Stored dataset items
********
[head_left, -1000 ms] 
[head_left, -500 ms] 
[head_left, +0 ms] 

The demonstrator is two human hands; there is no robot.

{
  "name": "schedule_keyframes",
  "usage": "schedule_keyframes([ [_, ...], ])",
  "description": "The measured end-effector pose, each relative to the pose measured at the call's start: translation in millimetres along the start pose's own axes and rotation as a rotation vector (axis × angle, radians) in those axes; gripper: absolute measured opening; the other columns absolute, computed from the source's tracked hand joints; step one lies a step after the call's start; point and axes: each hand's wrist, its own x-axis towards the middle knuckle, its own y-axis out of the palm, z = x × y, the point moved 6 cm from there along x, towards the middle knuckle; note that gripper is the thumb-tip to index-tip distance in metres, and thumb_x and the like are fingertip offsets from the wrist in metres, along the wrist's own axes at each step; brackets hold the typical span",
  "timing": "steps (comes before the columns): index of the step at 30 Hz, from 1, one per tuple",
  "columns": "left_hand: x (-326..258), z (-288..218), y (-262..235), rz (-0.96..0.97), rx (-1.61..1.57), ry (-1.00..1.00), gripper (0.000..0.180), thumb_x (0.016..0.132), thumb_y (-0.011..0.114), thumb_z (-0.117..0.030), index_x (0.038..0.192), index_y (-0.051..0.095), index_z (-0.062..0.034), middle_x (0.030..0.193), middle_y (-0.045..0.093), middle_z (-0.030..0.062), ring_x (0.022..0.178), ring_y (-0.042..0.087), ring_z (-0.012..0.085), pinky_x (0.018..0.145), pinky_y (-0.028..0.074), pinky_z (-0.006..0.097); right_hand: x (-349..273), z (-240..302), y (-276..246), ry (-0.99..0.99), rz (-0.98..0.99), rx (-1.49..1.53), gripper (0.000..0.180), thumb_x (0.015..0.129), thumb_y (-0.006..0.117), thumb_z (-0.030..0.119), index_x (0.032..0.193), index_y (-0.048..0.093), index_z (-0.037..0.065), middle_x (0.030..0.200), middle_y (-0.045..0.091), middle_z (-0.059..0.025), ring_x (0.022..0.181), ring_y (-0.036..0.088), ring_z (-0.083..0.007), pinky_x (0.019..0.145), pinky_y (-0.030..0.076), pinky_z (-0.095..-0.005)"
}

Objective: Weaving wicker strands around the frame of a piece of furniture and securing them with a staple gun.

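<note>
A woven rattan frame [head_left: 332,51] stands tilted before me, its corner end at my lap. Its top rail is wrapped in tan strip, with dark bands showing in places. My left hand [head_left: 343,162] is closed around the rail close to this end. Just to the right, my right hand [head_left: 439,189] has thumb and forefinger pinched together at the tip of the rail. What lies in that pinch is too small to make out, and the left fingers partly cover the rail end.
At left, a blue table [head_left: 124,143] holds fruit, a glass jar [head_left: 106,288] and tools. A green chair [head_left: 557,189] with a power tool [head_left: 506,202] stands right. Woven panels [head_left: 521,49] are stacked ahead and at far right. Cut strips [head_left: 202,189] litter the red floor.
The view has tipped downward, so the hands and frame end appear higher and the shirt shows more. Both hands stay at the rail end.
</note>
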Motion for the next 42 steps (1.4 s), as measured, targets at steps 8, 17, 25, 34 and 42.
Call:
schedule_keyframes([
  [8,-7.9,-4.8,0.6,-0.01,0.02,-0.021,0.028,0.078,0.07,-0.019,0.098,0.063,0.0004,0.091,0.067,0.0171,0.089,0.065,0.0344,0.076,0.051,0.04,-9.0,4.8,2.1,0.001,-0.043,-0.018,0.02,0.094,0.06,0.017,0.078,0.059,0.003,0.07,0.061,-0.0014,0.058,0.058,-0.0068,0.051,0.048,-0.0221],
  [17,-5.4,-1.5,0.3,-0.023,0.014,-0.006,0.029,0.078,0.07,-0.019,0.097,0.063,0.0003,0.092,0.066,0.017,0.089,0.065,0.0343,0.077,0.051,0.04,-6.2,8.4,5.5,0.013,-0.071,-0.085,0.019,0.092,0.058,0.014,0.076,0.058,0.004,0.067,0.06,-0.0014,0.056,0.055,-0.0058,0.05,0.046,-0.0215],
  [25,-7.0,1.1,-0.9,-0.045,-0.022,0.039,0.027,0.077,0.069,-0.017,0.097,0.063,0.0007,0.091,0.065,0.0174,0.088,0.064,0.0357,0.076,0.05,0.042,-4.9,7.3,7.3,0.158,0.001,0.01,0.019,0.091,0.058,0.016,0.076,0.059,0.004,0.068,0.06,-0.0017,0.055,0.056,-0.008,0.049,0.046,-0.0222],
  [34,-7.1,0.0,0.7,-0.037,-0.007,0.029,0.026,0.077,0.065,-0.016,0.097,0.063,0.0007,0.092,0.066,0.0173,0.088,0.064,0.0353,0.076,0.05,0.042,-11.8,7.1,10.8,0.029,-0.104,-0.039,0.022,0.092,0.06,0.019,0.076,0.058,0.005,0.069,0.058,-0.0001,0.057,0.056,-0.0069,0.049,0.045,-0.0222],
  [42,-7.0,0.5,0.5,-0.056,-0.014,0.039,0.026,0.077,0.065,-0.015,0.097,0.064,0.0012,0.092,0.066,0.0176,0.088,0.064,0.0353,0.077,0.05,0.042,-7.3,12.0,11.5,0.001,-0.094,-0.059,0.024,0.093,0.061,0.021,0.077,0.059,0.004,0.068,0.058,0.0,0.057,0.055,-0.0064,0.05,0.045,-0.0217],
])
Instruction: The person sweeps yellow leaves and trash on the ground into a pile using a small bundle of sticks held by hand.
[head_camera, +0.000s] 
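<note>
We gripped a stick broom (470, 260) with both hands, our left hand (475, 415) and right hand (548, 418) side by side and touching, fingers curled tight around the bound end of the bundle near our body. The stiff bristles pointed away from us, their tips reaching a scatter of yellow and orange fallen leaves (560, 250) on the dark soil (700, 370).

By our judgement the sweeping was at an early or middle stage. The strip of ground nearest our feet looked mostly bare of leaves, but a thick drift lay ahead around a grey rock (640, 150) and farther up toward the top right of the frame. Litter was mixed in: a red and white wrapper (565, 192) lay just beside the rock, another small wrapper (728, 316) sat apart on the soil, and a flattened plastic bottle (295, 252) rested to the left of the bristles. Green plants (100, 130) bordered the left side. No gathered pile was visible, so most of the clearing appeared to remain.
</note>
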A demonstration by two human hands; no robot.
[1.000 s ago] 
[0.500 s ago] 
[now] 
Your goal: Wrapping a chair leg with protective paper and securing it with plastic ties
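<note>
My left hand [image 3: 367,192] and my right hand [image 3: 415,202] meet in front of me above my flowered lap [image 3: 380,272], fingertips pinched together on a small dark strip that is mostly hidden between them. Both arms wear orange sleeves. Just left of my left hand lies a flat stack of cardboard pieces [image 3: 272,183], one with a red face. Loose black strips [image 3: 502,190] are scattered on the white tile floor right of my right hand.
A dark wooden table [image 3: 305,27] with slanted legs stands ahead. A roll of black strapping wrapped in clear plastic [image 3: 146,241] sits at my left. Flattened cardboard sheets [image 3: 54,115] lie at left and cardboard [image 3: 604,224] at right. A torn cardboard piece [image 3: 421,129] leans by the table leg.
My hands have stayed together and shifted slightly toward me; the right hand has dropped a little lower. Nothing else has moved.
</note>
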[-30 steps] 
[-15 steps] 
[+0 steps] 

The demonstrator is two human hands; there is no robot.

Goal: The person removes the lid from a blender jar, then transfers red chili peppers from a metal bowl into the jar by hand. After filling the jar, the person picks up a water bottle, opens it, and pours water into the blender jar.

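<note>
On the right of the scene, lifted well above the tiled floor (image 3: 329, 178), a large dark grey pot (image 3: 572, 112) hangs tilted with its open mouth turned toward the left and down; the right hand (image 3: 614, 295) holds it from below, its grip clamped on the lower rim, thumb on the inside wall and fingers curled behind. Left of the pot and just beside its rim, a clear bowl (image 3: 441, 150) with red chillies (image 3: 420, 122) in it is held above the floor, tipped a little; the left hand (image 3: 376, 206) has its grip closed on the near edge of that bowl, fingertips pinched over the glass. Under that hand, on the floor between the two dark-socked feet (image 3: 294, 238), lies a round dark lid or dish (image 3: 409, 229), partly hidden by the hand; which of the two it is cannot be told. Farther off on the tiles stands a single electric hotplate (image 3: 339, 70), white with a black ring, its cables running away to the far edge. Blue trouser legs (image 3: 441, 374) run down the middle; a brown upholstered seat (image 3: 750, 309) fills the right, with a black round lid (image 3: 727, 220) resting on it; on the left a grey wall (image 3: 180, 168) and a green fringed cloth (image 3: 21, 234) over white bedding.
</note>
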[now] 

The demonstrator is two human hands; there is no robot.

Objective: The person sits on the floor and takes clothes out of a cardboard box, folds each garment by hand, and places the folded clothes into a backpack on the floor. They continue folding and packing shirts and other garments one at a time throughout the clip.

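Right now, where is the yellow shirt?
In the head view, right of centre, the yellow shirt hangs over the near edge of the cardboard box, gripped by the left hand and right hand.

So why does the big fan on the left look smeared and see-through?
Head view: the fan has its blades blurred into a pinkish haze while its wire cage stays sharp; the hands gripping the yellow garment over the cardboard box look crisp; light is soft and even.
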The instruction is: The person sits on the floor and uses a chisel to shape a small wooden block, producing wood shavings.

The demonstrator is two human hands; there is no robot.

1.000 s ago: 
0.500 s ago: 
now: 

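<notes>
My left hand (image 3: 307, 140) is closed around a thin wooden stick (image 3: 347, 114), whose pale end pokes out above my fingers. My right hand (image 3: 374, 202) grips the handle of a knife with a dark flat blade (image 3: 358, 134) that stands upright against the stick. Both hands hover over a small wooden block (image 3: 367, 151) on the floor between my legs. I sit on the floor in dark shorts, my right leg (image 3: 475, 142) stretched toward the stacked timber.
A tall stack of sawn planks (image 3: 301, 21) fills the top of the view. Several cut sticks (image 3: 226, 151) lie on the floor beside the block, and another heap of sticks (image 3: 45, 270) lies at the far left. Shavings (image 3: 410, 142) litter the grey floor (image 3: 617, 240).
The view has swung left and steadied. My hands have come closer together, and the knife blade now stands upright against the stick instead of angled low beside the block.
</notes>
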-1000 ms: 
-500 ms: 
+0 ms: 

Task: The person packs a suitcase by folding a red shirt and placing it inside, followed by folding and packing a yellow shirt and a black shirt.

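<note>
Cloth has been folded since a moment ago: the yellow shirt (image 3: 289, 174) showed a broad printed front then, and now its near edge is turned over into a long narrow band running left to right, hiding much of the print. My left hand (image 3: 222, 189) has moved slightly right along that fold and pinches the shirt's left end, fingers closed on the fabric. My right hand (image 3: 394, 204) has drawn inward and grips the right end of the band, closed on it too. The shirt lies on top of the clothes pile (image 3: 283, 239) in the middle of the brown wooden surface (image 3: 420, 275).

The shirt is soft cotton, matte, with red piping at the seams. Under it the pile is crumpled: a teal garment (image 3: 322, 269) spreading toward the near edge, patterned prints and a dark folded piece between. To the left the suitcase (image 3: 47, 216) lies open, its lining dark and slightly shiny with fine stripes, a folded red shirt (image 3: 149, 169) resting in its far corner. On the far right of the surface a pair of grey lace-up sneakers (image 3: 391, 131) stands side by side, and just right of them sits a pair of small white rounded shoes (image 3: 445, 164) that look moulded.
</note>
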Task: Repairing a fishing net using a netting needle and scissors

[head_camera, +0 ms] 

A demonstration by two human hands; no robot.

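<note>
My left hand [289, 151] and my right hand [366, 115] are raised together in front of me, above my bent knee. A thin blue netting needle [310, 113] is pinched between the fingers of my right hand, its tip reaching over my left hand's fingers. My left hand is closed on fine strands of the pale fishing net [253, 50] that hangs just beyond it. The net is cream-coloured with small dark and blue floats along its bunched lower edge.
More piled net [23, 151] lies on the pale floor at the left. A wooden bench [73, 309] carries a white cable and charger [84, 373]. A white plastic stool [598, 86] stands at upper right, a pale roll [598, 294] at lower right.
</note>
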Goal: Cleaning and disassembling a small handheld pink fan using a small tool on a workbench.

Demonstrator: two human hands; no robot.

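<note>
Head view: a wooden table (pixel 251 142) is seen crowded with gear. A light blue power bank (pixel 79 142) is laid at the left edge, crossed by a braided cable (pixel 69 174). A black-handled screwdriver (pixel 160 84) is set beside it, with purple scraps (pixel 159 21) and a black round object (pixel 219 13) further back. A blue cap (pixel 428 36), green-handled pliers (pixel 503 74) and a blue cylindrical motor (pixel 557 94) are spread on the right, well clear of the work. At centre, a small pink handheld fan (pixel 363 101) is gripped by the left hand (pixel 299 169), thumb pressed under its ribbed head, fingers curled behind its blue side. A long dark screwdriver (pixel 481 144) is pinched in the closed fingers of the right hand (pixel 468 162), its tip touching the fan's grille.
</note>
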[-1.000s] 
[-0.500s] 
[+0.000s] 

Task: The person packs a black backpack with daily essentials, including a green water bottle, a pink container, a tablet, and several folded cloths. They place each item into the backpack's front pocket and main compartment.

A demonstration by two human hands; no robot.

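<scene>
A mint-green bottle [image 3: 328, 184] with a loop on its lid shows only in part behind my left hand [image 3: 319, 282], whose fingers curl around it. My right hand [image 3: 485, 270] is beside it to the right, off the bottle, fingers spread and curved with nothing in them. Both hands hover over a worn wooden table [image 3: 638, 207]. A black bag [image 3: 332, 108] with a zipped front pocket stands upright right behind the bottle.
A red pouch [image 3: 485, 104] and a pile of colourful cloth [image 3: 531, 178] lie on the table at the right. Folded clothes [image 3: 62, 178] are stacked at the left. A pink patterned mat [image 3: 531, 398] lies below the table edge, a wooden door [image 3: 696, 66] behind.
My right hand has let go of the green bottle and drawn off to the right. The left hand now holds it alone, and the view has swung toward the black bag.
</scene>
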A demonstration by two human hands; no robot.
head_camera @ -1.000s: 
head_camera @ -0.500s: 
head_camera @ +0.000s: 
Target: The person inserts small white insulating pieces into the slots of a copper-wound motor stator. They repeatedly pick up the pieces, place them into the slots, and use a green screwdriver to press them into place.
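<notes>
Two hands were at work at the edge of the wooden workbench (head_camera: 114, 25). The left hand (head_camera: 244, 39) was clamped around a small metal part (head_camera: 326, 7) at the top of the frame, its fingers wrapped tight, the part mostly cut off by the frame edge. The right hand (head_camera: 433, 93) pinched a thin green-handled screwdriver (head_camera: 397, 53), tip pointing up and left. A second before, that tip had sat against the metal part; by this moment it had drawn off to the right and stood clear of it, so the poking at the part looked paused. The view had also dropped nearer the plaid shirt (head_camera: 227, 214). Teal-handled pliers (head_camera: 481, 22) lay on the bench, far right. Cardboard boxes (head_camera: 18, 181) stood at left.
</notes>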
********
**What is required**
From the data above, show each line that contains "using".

**Answer space**
Instruction: The person sweeps yellow leaves and trash on the ground into a pile using a small bundle of sticks held by hand.
Task: Repairing a fishing net using a netting needle and scissors
Goal: Cleaning and disassembling a small handheld pink fan using a small tool on a workbench.

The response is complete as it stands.